Hollybush Gardens, London, UK

R
BY Robert Barry in Reviews | 28 MAY 15

Johanna Billing, poster for Pulheim Jam Session, 2015

We see the clapperboard: ‘Scene one, take one’. It’s the only indication the film gives that we are at the start of the loop. No curtain, no credits, no black screen, no closure. Johanna Billing’s Pulheim Jam Session (2015), on show for the first time at Hollybush Gardens, deals with a different experience of time to that found in classical Hollywood narratives.

A young woman (the Swedish singer-songwriter Edda Magnason), casually dressed in plaid shirt and trainers, sits down at a Bechstein grand piano and begins to play in sweeping, flowing gestures of pealing arpeggios, breaking off now and then to take stock and find a new path. We know she is improvising because we see someone carry off her music stand. When a second board is clapped the pianist carries on playing, oblivious. Clearly she is in the midst of what the psychologist Mihaly Csikszentmihalyi termed ‘flow’: a state of complete involvement in an activity. But this second clap declares something else: not that the action is beginning but, rather, that we are entering a particular space, a kind of zone.

Prosaically, that space, the site of Magnason’s performance, is Pulheim, a semi-rural municipality formed from several small villages within commuting distance of Cologne, in western Germany’s industrial heartlands. Due to the aggregated nature of the city, car ownership is high (a staggering 2.7 vehicles per household) and in-between spaces are plentiful. It is in one such interstitial area that another kind of flow is being arrested.

On a stretch of road between two fields pockmarked by pylons and wind turbines, with a power station looming in the middle distance, a line of cars accumulates, producing a ‘jam’ of a quite different sort to the piano improv session that we have just seen taking place in a nearby barn. Shortly, motorists and passengers start to step out of their vehicles.
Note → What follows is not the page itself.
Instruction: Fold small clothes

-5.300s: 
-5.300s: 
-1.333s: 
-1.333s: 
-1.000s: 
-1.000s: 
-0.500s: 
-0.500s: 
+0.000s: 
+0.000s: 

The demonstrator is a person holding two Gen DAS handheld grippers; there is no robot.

They play games, chat, read books and walk their dogs through the fields. Children run free and we are shown lingering shots of the wind moving through the wheat fields, clouds drifting past overhead. All the while, the flowing, then faltering, piano music carries on over the top, the tumble of notes seeming to sway with the breeze.

A musician herself, Billing understands well the altered sense of time that music can create. Previous works, such as This Is How We Walk on the Moon (2007) and You Don’t Love Me Yet (2002–ongoing) have focused on diverse groups coming together to produce pieces of music – cover versions of the titular records. Pulheim Jam Session started life as a performance in the summer of 2011: the people coming together are motorists not musicians but, soundtracked by Magnason’s piano-playing, their actions take on the qualities of an extempore choreography. The jam becomes a jam session. The spontaneous gathering of people creates a curious kind of temporary utopia, with strangers talking to each other and helping each other out. Jump leads are stretched from one motor to another, people join together to push start someone else’s car. Before long, people are driving off and it’s all over, ready to start again as the film loops round.

Working together, the improvised community of drivers and passengers have achieved something – overcome a blockage – whilst also creating a fragile space of freedom and togetherness. Caught between town and country, motion and stasis, something quietly magical opens up. Pulheim Jam Session is a film in which almost nothing happens. We watch time pass. The experience is quietly revelatory.

Robert Barry is a freelance writer and composer from Brighton, England. His book The Music of the Future is published by Repeater.